The massive blackout on Father's Day left Buenos Aires dark early this morning, hobbling public transportation, cutting off water supply and crippling phone and internet communications across the city.

Images from social media showed long lines of cars at the few service stations still in operation in Argentina's capital city and traffic lights dark, creating chaos in places even on a normally quiet Sunday.

"The city is a disaster. There are no traffic lights. Stores aren't open.

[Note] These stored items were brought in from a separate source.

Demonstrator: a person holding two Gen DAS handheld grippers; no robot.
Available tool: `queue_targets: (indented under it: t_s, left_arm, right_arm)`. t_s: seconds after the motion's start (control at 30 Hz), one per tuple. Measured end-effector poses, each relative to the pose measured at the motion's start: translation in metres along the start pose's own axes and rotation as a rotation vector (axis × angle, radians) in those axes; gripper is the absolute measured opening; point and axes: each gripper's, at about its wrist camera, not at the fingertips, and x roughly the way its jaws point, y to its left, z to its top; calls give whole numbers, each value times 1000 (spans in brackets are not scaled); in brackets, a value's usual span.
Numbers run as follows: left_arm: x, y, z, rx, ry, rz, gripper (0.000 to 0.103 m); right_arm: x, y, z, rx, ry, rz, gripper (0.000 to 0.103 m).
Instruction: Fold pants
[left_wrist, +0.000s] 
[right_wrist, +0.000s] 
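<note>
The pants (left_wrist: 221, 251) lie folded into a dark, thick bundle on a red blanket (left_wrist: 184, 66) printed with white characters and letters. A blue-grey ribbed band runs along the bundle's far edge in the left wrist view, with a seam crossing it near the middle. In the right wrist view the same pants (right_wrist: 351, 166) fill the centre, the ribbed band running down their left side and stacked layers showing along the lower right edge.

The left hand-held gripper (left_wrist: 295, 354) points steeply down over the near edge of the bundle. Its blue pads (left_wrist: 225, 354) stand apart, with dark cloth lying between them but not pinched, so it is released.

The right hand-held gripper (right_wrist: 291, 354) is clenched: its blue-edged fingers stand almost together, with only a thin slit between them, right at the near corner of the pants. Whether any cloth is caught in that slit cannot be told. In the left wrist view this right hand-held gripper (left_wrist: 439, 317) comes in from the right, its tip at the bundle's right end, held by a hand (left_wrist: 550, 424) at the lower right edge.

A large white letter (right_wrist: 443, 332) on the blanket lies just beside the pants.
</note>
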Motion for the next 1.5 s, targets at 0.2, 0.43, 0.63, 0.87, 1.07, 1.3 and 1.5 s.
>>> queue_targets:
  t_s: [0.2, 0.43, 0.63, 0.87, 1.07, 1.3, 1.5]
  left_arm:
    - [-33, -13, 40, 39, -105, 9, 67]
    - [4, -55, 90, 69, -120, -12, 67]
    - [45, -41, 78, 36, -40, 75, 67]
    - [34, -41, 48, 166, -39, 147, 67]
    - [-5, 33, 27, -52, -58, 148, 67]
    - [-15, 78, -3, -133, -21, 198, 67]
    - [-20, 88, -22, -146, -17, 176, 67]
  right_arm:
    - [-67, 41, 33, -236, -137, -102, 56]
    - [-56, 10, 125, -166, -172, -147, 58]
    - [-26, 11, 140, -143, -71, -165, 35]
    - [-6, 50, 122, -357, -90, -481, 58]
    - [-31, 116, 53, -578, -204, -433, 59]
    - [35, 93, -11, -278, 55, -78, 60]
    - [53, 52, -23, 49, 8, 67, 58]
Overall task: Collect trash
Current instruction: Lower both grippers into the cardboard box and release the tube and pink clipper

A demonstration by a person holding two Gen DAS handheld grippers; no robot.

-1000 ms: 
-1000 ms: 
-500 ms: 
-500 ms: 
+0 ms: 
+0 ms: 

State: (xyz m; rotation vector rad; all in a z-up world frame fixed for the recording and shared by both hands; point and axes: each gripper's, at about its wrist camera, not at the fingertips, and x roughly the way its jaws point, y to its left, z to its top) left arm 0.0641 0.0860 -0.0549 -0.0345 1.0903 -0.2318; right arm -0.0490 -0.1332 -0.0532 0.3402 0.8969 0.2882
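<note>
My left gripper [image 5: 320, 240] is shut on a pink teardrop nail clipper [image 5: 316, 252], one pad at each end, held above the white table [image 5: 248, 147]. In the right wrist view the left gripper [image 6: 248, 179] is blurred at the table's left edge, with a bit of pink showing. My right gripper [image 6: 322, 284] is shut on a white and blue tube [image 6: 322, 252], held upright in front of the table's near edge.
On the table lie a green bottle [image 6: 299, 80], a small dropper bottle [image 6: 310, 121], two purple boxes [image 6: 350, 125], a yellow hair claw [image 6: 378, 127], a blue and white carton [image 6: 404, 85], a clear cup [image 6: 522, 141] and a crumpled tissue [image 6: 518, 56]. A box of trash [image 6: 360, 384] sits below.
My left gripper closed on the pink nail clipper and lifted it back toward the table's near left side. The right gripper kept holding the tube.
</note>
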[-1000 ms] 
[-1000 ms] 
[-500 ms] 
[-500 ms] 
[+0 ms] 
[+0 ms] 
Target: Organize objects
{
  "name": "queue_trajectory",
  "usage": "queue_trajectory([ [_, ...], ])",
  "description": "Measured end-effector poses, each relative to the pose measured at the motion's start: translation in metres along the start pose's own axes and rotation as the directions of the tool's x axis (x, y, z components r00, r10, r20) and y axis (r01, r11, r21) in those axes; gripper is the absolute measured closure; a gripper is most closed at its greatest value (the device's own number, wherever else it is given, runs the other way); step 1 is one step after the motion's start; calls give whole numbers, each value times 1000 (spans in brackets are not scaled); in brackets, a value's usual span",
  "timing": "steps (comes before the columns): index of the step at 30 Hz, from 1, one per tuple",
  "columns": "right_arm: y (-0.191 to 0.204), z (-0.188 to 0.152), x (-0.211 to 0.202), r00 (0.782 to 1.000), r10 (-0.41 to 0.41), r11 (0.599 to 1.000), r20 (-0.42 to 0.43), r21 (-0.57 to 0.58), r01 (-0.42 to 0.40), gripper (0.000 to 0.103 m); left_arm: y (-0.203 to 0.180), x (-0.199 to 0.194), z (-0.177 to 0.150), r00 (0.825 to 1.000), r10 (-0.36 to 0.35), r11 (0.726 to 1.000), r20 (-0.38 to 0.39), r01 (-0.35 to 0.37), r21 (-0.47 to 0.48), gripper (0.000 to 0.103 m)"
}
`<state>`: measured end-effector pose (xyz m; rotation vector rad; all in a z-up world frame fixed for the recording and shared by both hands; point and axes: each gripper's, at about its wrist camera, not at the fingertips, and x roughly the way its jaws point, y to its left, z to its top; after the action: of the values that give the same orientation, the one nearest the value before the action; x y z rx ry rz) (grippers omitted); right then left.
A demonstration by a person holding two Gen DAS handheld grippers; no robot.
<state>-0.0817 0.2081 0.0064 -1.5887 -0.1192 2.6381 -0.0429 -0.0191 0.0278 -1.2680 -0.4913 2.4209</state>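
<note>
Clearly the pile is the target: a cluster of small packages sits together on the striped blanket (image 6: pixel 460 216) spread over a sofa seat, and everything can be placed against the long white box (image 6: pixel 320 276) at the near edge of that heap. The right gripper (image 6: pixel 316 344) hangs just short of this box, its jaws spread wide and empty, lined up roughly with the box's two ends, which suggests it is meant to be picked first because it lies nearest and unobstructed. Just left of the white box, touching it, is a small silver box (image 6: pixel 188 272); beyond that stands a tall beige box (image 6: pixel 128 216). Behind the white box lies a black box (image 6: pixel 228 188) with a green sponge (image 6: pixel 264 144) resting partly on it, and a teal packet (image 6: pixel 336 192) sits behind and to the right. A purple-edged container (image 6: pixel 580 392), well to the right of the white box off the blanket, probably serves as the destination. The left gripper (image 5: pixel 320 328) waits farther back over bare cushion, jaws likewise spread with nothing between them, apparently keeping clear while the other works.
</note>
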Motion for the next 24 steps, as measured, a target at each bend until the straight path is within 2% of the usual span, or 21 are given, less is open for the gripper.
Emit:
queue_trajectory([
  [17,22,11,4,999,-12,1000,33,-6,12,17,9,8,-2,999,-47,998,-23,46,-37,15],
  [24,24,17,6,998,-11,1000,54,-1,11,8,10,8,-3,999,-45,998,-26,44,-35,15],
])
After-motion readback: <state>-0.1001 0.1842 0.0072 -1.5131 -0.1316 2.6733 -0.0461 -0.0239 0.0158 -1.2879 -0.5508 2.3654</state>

It spoiled Father's Day," said 75-year-old retiree Liliana Comis, of Buenos Aires.

The outage also spilled over into local and national politics.

"Millions of Argentines, who have had to pay astronomical rates for electricity to benefit those in power, are still waiting for power to return to their homes," Alberto Fernandez, a Peronist presidential candidate looking to unseat incumbent Macri in this year's hotly contested elections, said in a tweet Sunday afternoon.

Elsewhere in Argentina, several provinces were forced to temporarily delay local elections slated for Sunday.

A spokesman for Argentine state oil company YPF told Reuters that its La Plata refinery, a critical link in the country's oil infrastructure, had been shut down following the outage.

Argentina is home to the Vaca Muerta shale formation, one of the world's biggest reserves of shale gas and oil. It was not immediately clear to what extent drilling operations there had been impacted.

Uruguay's government-owned utility UTE said it had restored power to 75 per cent of the country by 1.30pm local time (1.30am on Monday, Singapore time).

It told its customers in a statement that there existed "no other examples of such events like this in recent years."

In Paraguay, the capital of Asuncion was unaffected by the outage but local providers said they were restoring power to smaller cities and rural areas.

A spokesman for Brazil's power system operator (ONS) said the outage had not impacted the regional neighbour to the north.